于是,我和长义商量着把应该列入教学的课程简单的分解了一下,两个人基本就是“一篮子擓”了。
俗话说“隔行如隔山”,十年磨一剑,那些从容淡定的老教师,让我们羡慕极了。
田占敏老师教数学,他知识渊博,为人正统,儒雅厚道,他的课轻车熟路,严谨缜密。田老师在这这所学校执教多年,可谓桃李满天下。我复课的时候,他就是数学老师。田老师对学生父子情深。八三届学生离校之际,学生张丽辉、邢秀英中午时分尚未离校,田老师热情的招呼她两个到自己家吃饭,为她们特意做了鸡蛋打卤面,像伺候自己的孩子一样热心、慈祥、周到,两位同学吃着热腾腾的面条,一种如家的感觉,心中暖暖的。几十年过去了,两位同学牢记在心,念念不忘。截止今日,一些同学常去看望恩师,田老师也非常想念同学们。

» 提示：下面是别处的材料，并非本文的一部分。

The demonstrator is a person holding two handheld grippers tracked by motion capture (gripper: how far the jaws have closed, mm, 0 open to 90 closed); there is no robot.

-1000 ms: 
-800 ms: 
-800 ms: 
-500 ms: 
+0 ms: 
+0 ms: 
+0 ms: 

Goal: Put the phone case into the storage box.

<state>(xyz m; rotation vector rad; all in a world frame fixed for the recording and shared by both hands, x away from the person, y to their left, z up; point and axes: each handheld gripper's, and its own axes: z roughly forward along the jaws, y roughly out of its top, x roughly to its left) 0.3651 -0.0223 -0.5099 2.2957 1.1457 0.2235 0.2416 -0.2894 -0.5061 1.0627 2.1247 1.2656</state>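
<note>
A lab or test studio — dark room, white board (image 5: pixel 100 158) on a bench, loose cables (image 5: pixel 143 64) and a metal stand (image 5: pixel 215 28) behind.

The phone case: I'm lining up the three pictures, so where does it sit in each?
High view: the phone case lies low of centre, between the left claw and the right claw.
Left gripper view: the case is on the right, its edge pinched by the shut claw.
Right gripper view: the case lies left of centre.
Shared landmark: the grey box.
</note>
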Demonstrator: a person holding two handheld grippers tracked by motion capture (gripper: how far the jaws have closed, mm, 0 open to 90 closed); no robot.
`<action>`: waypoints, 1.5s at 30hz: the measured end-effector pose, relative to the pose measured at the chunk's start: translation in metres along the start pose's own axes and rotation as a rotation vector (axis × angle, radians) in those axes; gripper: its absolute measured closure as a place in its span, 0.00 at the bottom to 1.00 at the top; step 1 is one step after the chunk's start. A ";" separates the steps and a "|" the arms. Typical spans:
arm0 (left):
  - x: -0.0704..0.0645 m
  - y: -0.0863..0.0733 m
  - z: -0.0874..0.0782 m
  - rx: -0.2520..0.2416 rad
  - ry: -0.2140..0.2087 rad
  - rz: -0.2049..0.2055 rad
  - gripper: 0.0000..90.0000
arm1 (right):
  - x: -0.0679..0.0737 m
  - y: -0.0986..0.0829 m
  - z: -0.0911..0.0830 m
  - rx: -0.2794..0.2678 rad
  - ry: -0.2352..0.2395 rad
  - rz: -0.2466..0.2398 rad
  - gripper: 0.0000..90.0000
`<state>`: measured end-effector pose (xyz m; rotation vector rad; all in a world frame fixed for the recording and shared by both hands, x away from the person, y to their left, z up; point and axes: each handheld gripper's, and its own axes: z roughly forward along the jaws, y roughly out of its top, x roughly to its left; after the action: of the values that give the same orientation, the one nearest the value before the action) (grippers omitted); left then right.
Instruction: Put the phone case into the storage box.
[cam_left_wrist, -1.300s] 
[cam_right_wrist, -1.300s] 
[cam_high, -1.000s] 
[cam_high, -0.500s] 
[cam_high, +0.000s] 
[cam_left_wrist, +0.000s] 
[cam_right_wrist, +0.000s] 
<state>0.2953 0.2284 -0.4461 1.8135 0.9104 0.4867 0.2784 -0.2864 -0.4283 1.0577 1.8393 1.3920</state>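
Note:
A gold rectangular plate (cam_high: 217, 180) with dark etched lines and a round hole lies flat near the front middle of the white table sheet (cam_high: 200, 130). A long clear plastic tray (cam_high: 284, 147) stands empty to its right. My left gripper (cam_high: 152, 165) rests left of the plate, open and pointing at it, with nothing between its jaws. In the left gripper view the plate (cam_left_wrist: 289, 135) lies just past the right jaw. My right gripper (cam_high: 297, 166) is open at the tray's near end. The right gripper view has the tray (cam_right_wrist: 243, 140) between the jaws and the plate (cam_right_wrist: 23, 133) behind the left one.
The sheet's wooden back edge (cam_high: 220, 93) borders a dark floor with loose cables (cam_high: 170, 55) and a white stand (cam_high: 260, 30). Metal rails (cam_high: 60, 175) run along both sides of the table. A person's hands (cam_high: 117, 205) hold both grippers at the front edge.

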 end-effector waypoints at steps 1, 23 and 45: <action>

郑金平老师的物理炉火纯青。他上课从来不带课本,只带一只粉笔。
刘丕峰老师的语文课,抑扬顿挫,引经据典,口若悬河。
那么,我的第一课呢?我的第一课说起来就脸红。在做了自认为充分的准备以后,由班主任陪我走上讲台。教室里几十双眼睛,闪烁着一道道耀眼的光芒,让我局促不安。那可不是幼稚的小学生,许多同学都是同龄人,有不少同学比长义的年龄还大(长义那年刚满19岁)。这一课,像婴儿迈出第一步,跌跌撞撞。我的字写得不好,但绝对不是黑板上表现的那样,而且由于个头小,把字都写在了黑板的中下部。这一课,让我在这个季节出了一身汗。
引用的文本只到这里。